Coverage in the event of an industrial disaster guarantee is usually triggered by a third party reporting that an event has occurred, rather than the insured reporting that they have suffered a loss. This third party can be a index responsible for measuring the loss of the industry. Common examples include the Property Claims Service in the United States or SIGMA, a division of Swiss Re.

Important

ILWs sometimes contain thresholds that must be met to claim compensation, such as the insured incurring a specified amount of loss.

Example of Industrial Loss Warranty (ILW)

Consider an insurer who underwrites property insurance policies in a state that is occasionally hit by hurricanes. Because hurricanes can damage large swaths of a geographic area and simultaneously impact large numbers of policyholders, the insurer purchases industry loss coverage with a coverage limit of $125 million. dollars. which triggers when more than $10 billion in losses are reported.
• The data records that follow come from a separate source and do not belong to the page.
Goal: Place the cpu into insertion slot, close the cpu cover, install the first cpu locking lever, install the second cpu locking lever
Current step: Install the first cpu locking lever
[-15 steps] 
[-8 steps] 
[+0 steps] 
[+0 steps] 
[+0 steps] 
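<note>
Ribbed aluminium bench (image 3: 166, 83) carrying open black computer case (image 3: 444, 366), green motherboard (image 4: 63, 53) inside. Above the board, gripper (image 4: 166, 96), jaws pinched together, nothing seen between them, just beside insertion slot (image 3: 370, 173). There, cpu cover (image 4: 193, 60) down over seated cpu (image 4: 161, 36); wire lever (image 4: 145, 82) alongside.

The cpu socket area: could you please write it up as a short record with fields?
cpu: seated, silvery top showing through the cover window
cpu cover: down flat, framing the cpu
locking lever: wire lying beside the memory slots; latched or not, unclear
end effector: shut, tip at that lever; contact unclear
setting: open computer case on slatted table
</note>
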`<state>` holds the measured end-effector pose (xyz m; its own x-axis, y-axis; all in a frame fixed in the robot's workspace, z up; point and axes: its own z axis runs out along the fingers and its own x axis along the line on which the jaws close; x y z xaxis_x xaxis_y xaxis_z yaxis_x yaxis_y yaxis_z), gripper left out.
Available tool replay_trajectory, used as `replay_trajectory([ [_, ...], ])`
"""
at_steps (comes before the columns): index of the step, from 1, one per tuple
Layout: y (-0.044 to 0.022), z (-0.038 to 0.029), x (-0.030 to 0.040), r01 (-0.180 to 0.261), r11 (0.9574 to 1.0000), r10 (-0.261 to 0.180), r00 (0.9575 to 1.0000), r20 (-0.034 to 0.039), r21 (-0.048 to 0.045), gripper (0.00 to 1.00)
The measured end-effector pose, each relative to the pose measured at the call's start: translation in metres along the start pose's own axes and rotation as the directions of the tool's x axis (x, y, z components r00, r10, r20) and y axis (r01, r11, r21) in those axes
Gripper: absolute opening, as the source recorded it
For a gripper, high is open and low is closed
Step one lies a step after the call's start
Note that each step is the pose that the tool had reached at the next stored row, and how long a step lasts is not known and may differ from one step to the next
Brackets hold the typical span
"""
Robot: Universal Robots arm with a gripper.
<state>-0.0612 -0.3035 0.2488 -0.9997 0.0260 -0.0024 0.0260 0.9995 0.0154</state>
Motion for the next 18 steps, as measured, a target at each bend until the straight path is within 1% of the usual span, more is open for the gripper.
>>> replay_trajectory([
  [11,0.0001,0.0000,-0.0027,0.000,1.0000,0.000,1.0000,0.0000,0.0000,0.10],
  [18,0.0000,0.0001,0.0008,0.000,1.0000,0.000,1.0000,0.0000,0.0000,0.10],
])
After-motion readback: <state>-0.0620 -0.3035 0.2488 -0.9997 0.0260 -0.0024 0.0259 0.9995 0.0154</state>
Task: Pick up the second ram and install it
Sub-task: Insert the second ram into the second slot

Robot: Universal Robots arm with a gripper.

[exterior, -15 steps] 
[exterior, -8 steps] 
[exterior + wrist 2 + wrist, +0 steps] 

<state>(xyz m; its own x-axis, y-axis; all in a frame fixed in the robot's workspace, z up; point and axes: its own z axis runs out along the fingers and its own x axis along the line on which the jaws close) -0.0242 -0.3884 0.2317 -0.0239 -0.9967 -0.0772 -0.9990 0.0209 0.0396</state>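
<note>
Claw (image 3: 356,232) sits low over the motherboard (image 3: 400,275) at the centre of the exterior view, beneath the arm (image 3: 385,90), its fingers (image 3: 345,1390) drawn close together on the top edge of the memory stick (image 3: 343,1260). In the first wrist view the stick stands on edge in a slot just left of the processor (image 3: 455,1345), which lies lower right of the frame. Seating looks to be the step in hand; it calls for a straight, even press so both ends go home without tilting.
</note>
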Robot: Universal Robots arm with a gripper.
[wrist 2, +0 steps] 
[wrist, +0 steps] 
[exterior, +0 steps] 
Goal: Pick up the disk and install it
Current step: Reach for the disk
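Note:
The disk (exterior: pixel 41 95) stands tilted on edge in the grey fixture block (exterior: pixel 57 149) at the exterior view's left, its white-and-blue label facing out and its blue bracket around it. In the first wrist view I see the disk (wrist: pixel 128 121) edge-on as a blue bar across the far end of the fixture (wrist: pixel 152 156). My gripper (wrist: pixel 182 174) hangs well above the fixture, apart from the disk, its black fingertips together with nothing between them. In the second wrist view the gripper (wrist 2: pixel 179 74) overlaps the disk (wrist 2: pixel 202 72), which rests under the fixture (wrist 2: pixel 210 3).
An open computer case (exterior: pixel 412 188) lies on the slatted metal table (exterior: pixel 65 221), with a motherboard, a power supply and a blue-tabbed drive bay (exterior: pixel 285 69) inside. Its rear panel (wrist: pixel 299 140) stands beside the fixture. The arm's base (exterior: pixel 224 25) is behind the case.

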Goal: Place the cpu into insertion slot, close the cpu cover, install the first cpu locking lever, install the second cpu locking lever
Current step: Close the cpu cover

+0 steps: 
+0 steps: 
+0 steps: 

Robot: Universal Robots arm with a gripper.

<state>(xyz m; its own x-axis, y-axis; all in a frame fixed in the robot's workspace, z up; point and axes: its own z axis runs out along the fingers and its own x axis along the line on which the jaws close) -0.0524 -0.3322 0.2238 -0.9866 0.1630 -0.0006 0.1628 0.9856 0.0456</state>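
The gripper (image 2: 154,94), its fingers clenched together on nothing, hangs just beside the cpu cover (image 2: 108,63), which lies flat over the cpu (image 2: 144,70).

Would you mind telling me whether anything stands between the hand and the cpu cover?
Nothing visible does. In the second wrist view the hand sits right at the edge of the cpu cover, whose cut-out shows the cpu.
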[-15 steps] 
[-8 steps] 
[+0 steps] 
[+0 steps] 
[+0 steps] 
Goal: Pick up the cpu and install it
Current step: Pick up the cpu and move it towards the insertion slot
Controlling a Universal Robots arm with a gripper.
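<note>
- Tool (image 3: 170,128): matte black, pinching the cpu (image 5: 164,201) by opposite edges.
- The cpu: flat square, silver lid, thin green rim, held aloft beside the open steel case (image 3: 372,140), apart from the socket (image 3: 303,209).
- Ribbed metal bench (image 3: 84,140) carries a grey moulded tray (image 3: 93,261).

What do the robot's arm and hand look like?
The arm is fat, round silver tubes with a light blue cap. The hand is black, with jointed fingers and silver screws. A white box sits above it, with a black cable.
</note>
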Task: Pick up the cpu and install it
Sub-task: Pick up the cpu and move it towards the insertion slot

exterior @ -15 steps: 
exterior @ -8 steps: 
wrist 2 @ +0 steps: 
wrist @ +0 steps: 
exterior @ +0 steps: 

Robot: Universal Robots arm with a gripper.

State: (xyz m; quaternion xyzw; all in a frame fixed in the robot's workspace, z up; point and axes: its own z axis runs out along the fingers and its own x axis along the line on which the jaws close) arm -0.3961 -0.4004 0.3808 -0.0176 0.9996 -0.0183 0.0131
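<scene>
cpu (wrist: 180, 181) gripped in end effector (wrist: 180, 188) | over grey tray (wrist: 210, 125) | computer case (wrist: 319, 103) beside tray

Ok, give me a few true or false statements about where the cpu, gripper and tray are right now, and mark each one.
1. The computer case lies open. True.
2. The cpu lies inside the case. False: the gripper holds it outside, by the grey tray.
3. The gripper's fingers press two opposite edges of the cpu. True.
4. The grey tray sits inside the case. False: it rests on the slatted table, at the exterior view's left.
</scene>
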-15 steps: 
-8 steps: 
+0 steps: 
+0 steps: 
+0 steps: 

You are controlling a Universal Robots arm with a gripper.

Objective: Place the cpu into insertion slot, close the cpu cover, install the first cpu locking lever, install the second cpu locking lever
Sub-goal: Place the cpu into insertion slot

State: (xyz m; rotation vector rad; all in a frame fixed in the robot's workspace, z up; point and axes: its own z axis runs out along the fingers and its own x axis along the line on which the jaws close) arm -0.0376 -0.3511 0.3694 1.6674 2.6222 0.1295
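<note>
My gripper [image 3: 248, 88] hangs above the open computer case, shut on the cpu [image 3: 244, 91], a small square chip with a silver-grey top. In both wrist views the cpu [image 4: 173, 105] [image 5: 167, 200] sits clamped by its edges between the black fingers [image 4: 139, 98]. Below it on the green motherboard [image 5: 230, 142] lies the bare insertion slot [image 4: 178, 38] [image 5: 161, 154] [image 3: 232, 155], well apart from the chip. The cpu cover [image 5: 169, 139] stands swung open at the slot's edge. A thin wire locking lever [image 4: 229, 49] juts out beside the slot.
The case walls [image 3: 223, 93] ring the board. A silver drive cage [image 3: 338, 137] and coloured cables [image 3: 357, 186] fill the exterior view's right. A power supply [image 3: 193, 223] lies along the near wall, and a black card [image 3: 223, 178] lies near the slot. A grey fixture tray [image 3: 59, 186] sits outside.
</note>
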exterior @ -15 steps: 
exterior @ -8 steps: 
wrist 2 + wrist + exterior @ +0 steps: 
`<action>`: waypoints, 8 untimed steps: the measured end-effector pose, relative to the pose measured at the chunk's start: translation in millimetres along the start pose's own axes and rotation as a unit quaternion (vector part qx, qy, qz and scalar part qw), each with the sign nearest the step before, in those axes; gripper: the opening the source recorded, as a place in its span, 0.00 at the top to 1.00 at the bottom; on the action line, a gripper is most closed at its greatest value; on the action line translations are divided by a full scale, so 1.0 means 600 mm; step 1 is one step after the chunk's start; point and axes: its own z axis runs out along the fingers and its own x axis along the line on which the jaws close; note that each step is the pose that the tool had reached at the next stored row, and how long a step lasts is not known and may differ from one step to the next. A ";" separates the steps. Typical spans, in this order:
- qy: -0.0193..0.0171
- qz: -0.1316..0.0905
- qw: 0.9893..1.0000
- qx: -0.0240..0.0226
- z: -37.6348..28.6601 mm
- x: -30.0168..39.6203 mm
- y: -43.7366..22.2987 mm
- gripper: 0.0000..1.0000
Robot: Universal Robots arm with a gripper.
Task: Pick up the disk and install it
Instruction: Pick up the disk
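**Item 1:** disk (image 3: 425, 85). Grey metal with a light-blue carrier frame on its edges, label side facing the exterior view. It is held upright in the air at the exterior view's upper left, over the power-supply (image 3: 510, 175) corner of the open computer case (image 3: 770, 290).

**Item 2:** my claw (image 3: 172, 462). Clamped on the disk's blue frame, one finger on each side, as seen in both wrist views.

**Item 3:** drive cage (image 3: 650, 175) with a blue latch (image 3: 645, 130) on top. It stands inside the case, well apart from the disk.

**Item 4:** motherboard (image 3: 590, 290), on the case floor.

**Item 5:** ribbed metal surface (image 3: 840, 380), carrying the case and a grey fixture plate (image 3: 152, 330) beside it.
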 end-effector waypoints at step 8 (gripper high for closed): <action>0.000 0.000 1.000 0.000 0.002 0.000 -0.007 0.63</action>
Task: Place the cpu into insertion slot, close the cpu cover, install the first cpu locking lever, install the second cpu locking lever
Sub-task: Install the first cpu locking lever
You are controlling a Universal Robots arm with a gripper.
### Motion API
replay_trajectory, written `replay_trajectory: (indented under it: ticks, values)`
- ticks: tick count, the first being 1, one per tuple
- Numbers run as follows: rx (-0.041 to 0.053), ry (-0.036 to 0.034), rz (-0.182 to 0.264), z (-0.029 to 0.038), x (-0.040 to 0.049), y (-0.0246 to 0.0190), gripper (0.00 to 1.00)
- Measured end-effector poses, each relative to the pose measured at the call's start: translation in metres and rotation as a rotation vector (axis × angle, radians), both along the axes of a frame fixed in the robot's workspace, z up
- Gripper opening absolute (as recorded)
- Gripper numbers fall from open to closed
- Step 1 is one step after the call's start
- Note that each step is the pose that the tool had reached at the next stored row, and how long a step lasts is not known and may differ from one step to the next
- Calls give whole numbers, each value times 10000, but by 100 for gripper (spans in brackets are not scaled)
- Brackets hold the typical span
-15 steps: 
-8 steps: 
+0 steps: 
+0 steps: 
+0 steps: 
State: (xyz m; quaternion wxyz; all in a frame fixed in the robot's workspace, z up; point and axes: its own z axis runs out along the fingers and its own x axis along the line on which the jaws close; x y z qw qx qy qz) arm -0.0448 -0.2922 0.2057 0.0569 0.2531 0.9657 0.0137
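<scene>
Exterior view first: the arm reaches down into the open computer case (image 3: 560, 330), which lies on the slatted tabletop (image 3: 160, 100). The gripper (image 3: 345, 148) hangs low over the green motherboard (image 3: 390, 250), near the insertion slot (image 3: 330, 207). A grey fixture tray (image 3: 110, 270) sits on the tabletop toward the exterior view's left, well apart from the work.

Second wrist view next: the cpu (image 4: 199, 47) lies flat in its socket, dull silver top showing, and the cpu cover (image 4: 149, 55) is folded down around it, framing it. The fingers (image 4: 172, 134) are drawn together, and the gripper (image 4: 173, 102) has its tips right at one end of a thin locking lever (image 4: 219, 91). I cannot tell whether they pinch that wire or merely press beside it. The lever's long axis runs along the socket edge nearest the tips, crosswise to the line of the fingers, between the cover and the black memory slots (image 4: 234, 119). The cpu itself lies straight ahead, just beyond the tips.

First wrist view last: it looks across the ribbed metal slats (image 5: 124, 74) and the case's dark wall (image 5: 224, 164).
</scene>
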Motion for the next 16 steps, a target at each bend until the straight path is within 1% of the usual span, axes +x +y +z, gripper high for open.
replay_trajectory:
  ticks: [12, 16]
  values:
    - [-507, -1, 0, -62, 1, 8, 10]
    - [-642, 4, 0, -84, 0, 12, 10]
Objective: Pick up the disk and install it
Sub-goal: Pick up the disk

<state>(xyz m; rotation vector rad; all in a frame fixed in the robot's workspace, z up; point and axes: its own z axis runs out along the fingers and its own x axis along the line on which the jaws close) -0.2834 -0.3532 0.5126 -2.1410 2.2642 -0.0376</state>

This means that if more than $10 billion in losses are reported as a result of a hurricane, the insurer will receive $125 million.

Types of Industry Loss Guarantees (ILW)

Industry loss guarantee contracts are typically annual and can even be purchased during and after a catastrophic event unfolds.

For example, there are live chat contracts, which are negotiable while an event is happening; dead cat contracts, which can be purchased after the event has occurred provided the total industry loss amount is not yet known; and emergency covers, which provide protection against follow-up events resulting from disasters, such as fires or floods.

Critique of Industry Loss Guarantees (ILW)

Like most forms of Insurance, industry loss guarantees are not free from controversy. A particular area of ​​scrutiny is the trigger specified in the contract and its relationship to the named indices responsible for indicating whether it has been reached.

In the past, there have been instances where the agreed trigger and the index chosen to represent it were not properly aligned. This could be due to something as simple as the index monitoring a different region of the world, not tracking certain events covered by the contract, or two indices being used that produce very different and conflicting loss estimates.

1980s

The decade the industry’s first Loss Guarantee (ILW) contracts were traded.

Industry Loss Warranty (ILW) History

The industry’s first loss-guarantee contracts were negotiated in the 1980s and were fairly low-key. The market remained small until a rush hedge funds entered the fray and the market for retrocessional reinsurance (reinsurance of reinsurers) collapsed.

Although the industry loss guarantee market has no swap or source of compensation to track volumes, its value was estimated at between $5.5 billion and $6 billion in January 2019.